-- Your task --
Lines holding the string "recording": copy each one from the listing below.

-- Records to use --
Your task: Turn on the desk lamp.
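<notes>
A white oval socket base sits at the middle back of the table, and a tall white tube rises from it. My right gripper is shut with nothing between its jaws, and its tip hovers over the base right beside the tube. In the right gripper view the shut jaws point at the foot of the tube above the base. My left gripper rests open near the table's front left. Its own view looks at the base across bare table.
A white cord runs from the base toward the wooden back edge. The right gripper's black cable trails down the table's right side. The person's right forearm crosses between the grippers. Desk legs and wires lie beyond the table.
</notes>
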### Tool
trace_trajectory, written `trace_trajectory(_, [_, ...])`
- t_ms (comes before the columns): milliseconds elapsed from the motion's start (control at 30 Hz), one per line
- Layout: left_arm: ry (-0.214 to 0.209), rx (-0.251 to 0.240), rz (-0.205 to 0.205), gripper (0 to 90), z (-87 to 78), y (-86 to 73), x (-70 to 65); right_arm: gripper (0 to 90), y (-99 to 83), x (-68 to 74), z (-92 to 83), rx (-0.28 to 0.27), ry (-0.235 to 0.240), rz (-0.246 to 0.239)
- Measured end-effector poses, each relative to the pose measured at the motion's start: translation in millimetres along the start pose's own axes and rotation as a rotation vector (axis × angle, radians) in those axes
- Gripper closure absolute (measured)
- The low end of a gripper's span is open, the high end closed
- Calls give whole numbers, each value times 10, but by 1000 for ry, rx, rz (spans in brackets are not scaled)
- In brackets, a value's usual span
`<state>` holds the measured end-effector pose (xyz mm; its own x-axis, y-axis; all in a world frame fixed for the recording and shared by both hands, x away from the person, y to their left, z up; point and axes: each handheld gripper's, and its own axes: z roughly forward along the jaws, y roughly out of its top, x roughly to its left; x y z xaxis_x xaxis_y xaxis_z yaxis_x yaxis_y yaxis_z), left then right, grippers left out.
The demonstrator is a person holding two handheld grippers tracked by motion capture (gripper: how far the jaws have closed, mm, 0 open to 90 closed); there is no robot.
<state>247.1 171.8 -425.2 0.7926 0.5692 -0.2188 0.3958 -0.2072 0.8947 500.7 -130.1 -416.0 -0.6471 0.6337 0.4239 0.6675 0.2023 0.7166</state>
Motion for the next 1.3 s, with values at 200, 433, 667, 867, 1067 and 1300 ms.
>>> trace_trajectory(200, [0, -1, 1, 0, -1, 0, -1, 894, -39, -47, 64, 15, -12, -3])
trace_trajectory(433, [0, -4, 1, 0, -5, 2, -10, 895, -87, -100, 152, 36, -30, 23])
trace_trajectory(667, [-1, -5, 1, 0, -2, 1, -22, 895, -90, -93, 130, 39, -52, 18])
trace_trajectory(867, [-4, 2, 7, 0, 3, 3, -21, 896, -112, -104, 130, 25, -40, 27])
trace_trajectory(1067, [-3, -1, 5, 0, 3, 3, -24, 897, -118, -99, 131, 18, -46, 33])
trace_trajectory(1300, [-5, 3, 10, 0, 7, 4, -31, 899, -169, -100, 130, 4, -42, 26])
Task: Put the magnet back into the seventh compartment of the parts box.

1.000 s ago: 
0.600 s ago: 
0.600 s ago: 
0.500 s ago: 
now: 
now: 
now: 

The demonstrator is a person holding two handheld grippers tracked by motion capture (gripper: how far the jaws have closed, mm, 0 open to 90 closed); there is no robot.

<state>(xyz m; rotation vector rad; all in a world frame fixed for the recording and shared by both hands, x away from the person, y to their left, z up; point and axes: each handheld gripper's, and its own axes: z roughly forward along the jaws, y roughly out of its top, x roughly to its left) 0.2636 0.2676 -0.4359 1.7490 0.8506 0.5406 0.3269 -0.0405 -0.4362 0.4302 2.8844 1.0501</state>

-- Answer to the problem --
`<state>` holds the measured end-effector pose (xyz mm; its own x-axis, y-axis; all in a world frame fixed for the recording and shared by both hands, x away from the person, y to their left, z up; point and axes: each handheld gripper's, and its own axes: z roughly forward along the jaws, y roughly out of its top, x roughly to its left; x y z xaxis_x xaxis_y xaxis_z yaxis_x yaxis_y yaxis_z), left then right, grippers left out.
<state>(xyz m; rotation vector rad; all in a world frame fixed for the recording and shared by both hands, x away from the person, y to their left, z up; point and axes: each handheld gripper's, and its own axes: z roughly forward along the jaws, y roughly out of its top, x roughly to its left) 0.2636 0.2676 -0.4359 1.7490 0.8506 0.5406 0.3269 -0.0405 -0.4362 0.4302 2.8844 1.0501</state>

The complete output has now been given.